_YOUR INSTRUCTIONS_. Count how many lines in the data below include "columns". Answer with the number only.
═════ DATASET CONTENT
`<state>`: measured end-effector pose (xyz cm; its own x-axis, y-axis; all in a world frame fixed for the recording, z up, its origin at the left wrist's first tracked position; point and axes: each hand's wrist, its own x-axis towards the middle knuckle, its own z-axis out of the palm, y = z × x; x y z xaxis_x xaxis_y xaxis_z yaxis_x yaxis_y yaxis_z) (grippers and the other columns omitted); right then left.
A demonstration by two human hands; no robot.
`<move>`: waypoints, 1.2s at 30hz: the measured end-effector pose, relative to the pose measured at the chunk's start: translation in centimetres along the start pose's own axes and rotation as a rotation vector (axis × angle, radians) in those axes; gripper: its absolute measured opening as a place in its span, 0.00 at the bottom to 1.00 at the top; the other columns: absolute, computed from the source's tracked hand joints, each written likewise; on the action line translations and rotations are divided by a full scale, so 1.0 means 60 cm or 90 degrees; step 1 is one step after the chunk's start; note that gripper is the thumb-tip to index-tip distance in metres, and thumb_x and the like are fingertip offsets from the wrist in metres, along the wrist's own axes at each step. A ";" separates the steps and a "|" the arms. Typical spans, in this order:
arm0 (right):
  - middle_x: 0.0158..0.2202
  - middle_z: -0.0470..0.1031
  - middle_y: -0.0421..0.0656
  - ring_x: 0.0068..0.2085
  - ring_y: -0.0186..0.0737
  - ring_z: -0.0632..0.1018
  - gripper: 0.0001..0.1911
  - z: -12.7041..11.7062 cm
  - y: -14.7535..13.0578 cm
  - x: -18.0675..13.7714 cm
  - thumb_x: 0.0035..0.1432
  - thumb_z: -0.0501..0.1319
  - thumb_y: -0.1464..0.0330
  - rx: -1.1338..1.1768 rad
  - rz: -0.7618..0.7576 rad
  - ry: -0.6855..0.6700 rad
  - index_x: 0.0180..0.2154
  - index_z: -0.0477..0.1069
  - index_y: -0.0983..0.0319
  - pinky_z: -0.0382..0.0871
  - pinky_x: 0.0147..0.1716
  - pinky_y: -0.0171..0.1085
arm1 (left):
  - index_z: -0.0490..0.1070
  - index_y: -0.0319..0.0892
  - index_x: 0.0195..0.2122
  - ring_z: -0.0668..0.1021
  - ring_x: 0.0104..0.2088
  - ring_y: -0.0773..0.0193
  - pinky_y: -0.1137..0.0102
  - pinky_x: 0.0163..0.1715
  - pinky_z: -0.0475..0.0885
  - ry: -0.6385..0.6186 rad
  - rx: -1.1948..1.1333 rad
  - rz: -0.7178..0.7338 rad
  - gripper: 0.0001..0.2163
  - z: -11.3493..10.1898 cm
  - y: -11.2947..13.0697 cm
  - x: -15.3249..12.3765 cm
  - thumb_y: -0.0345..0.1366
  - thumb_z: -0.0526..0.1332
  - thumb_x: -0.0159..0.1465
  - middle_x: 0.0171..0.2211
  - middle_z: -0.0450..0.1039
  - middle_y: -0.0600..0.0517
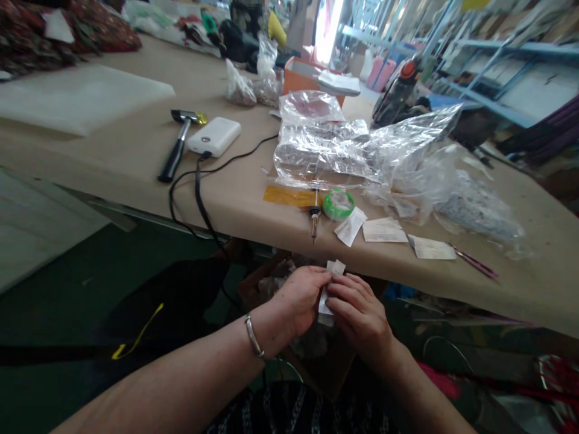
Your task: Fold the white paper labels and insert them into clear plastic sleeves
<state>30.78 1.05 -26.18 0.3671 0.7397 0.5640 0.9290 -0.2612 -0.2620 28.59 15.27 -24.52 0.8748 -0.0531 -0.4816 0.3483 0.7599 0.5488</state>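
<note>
Both of my hands meet below the table's front edge, over my lap. My left hand (296,301), with a metal bangle on its wrist, pinches a small white paper packet (329,283) from the left. My right hand (359,313) grips the same packet from the right, fingers curled round it. The packet stands upright between my fingertips, its top end sticking up. A cardboard box (316,361) with crumpled scraps sits right under my hands.
On the brown table (136,157) lie a soldering iron (313,220), a green tape roll (338,204), white paper slips (384,230), crumpled clear plastic bags (362,150), a white power bank (214,136) with a black cable, a hammer (177,144), pink tweezers (474,264) and an orange box (307,75).
</note>
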 end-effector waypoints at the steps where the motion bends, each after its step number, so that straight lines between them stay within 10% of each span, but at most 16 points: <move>1: 0.43 0.77 0.46 0.53 0.43 0.72 0.09 0.003 0.001 0.001 0.60 0.54 0.73 -0.004 -0.007 -0.009 0.39 0.72 0.60 0.65 0.53 0.48 | 0.71 0.33 0.21 0.72 0.22 0.70 0.75 0.22 0.65 0.009 -0.007 0.001 0.03 -0.003 0.000 0.001 0.24 0.61 0.50 0.22 0.72 0.49; 23: 0.46 0.75 0.49 0.54 0.45 0.71 0.14 -0.008 0.000 0.007 0.56 0.58 0.77 0.069 -0.030 -0.054 0.46 0.68 0.63 0.66 0.54 0.48 | 0.70 0.33 0.22 0.71 0.20 0.71 0.77 0.21 0.64 0.003 -0.029 -0.026 0.07 -0.008 0.007 -0.006 0.22 0.57 0.55 0.22 0.70 0.49; 29: 0.43 0.73 0.45 0.46 0.42 0.74 0.13 -0.022 0.017 0.007 0.56 0.60 0.69 0.324 0.372 0.085 0.44 0.69 0.58 0.70 0.46 0.42 | 0.70 0.34 0.34 0.74 0.19 0.66 0.70 0.23 0.70 -0.030 0.061 -0.129 0.07 -0.002 0.019 -0.026 0.30 0.54 0.62 0.25 0.72 0.47; 32: 0.41 0.73 0.42 0.38 0.37 0.75 0.20 -0.019 0.038 0.009 0.52 0.64 0.67 0.653 0.562 -0.048 0.47 0.67 0.57 0.71 0.39 0.35 | 0.70 0.34 0.35 0.74 0.19 0.68 0.71 0.22 0.70 -0.077 0.109 -0.178 0.08 0.000 0.020 -0.037 0.33 0.53 0.63 0.27 0.73 0.46; 36: 0.42 0.74 0.42 0.35 0.35 0.75 0.23 -0.006 0.052 0.004 0.45 0.69 0.66 0.966 0.570 -0.213 0.45 0.70 0.59 0.69 0.35 0.33 | 0.70 0.34 0.37 0.74 0.19 0.68 0.73 0.20 0.70 -0.139 0.134 -0.220 0.09 -0.004 0.013 -0.046 0.34 0.54 0.63 0.26 0.72 0.46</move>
<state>33.80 0.21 -26.60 0.4812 0.8386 -0.2552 -0.4483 -0.0147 -0.8938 26.38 16.16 -22.90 0.7380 -0.4328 -0.5177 0.6731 0.5268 0.5191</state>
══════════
_SOLUTION TO THE EXERCISE_. 2